*** Stored data Section Begins ***

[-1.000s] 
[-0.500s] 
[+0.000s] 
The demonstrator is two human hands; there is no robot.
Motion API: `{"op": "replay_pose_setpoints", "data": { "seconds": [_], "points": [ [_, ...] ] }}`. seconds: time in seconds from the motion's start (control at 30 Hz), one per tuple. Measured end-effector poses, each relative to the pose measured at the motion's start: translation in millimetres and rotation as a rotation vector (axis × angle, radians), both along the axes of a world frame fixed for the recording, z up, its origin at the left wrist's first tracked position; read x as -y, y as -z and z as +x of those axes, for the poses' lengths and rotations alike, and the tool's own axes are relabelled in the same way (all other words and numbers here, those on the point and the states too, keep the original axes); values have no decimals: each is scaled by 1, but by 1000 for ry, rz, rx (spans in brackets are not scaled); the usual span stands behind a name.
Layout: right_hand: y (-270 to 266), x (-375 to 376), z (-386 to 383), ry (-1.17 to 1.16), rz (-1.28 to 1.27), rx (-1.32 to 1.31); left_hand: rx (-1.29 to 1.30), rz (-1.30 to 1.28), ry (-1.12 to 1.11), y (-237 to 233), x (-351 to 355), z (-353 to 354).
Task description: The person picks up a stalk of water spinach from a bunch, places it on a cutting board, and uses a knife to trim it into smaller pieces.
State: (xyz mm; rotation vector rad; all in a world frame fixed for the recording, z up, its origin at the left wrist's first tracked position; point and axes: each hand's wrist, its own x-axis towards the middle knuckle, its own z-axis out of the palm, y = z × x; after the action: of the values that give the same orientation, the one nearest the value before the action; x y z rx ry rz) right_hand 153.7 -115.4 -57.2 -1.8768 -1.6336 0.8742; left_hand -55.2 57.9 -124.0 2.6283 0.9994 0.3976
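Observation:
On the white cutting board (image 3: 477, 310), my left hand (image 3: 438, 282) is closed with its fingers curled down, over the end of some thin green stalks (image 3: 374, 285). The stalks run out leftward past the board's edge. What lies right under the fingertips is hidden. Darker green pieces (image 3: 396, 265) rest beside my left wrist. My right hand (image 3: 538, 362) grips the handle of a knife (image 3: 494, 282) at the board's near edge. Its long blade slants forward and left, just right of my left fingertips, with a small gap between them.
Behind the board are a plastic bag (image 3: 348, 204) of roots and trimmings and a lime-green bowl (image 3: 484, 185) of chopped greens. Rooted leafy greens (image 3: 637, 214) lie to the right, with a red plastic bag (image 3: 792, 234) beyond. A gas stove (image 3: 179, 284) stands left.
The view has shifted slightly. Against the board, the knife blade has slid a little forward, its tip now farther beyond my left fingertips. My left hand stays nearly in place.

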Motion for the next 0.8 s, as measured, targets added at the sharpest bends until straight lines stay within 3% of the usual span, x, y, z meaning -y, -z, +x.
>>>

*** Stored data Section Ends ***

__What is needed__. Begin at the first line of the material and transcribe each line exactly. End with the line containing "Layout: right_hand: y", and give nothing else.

__Task output__.
[-1.000s] 
[-0.500s] 
[+0.000s] 
The demonstrator is two human hands; there is no robot.
Motion API: `{"op": "replay_pose_setpoints", "data": { "seconds": [_], "points": [ [_, ...] ] }}`. seconds: time in seconds from the motion's start (control at 30 Hz), one per tuple. Measured end-effector poses, each relative to the pose measured at the motion's start: translation in millimetres and rotation as a rotation vector (axis × angle, radians), both along the axes of a world frame fixed for the recording, z up, its origin at the left wrist's first tracked position; read x as -y, y as -z and z as +x of those axes, for the poses' lengths and rotations alike, and the tool's own axes are relabelled in the same way (all other words and numbers here, those on the point and the states too, keep the original axes); values have no decimals: each is scaled by 1, but by 1000 for ry, rz, rx (spans in brackets are not scaled); the usual span stands behind a name.
Layout: right_hand: y (-270 to 266), x (-375 to 376), z (-386 to 383), ry (-1.17 to 1.16), rz (-1.28 to 1.27), rx (-1.32 to 1.31); left_hand: rx (-1.29 to 1.30), rz (-1.30 to 1.28), ry (-1.12 to 1.11), y (-237 to 233), x (-351 to 355), z (-353 to 354).

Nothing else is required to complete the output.